This article was written by Jessica VanderKolk, Communications Manager for the City of Battle Creek. Jessica wrote this article as part of the Crisis Management Cohort with Drucker Institute. Read all the articles from the cohort. Connect with Jessica on email, Twitter, or LinkedIn.
I am Jessica VanderKolk, Communications Manager for the City of Battle Creek – the Cereal City and home of Kellogg’s world headquarters – in southwest Michigan. You may know me from the Morning Buzz schedule, #CityHallSelfie #CityHomeSelfie day and #localgov #socialgov Twitter.
Our city has experienced a variety of crises in the last three years. We worked through a system-wide drinking water advisory, two system-wide boil water advisories, and now the COVID-19 pandemic. In that time, I have worked to educate myself through FEMA’s Incident Command and Public Information Officer training and felt thrilled to join ELGL’s Crisis Management Cohort.
While we would all like to think 2020 has peaked with its crisis offerings, we also know it is only a matter of time before we find ourselves in the middle of another community response. A lesson and exercise in this cohort about preempting crises intrigued me, and I considered some plans I can develop to help with our boil water advisories, in particular.
My goal is to provide more education to our community when we are NOT in crisis. Water main breaks are a regular occurrence anyway, but a full-system impact naturally scales up the number of questions – Is it OK to shower? Can I do laundry? Why is my water brown? If we share regular informational campaigns about what the advisory means and answer those questions, it might help calm fears, and arm people with the knowledge they need when the neighborhood (or larger) break and advisory strike again.
I am a storyteller by nature – and education – so I am eager to develop a series of videos, graphics, and more to share this information. These also will be reference points I can share with our community as needed, instead of answering as many individual questions and messages.
One of our most difficult cohort lessons, but arguably one of the most important, was about planned abandonment. I have never developed a NOT-to-do list, and the colleagues I asked could not think of a task I do that wastes others’ time.

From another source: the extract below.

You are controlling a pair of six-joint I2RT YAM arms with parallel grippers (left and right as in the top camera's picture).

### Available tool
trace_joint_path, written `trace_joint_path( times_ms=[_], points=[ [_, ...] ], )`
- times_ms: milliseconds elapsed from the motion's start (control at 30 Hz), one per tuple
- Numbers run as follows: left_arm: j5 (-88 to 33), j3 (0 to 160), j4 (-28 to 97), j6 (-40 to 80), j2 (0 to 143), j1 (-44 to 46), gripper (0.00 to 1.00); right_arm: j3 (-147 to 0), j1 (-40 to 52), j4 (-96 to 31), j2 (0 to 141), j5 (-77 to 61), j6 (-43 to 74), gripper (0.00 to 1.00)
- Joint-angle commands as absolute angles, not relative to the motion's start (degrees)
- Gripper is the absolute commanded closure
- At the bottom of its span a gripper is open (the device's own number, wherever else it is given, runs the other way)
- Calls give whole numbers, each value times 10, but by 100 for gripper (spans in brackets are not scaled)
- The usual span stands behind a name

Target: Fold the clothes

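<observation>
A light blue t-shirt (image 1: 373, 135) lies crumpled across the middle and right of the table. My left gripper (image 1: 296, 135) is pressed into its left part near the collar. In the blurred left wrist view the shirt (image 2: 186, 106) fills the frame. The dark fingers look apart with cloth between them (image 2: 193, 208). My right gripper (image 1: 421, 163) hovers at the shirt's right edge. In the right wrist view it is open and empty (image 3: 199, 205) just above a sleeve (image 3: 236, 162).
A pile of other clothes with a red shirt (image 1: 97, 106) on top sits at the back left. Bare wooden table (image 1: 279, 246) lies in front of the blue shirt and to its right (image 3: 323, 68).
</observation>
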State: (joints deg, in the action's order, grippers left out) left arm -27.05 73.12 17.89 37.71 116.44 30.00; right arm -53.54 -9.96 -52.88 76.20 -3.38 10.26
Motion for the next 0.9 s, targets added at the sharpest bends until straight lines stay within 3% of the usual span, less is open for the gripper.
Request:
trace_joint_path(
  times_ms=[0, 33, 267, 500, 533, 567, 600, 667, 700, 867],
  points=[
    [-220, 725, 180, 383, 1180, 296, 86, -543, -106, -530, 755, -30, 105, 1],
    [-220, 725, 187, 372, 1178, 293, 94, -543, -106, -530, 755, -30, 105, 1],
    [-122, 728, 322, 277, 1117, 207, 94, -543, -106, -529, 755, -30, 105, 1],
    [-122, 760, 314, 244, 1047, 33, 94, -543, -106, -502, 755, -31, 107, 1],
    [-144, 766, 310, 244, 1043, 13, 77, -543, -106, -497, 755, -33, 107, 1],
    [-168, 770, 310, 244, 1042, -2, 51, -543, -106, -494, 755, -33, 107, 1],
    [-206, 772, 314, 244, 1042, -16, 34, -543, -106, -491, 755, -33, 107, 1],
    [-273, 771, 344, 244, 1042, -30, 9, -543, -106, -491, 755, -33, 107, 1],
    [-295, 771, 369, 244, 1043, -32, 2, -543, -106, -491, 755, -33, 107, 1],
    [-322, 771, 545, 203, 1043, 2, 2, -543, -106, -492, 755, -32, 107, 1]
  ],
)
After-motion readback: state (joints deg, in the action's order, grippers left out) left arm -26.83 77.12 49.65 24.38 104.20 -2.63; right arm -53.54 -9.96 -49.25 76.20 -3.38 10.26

However, I am a communications staff of one, with an unsustainable to-do list, and many new ideas I want to develop. While I have some help with day-to-day tasks, I often feel like I can’t ever catch up, let alone try something new. What to do?!
During the COVID crisis, I have stopped doing some things that likely won’t come back in the same way, if at all. Our city uses Priority Based Budgeting, and ranking my communication programs through this cohort gave me some unexpected ideas of responsibilities I could empower others to take on. This would give me time and space for some of those new ideas.
I am also encouraged and motivated to protect my time and manage expectations from my city team. A process I am in the early stages of abandoning is checking my email immediately, every time a new message pings. This can interrupt my workflow and focus, and sets the expectations that I will always reply immediately, and can address someone’s needs immediately. There is nothing like a crisis to drive home how difficult it is to maintain this process and keep one’s sanity.
On some recent days taking a break from work, my first in 2020, I took the obvious, yet epiphanous, step of turning off the work email notifications to my phone and smartwatch. I recently picked up this tip from a local government peer and, with the hope of protecting my mental health, changed that setting. As someone with a 24/7 role, this seemingly small move felt incredibly freeing.
The pandemic has rocked our worlds so drastically, and this cohort experience gave me a thoughtful way to process that, and brainstorm on my own, and with a great group of peers, on how to keep moving forward.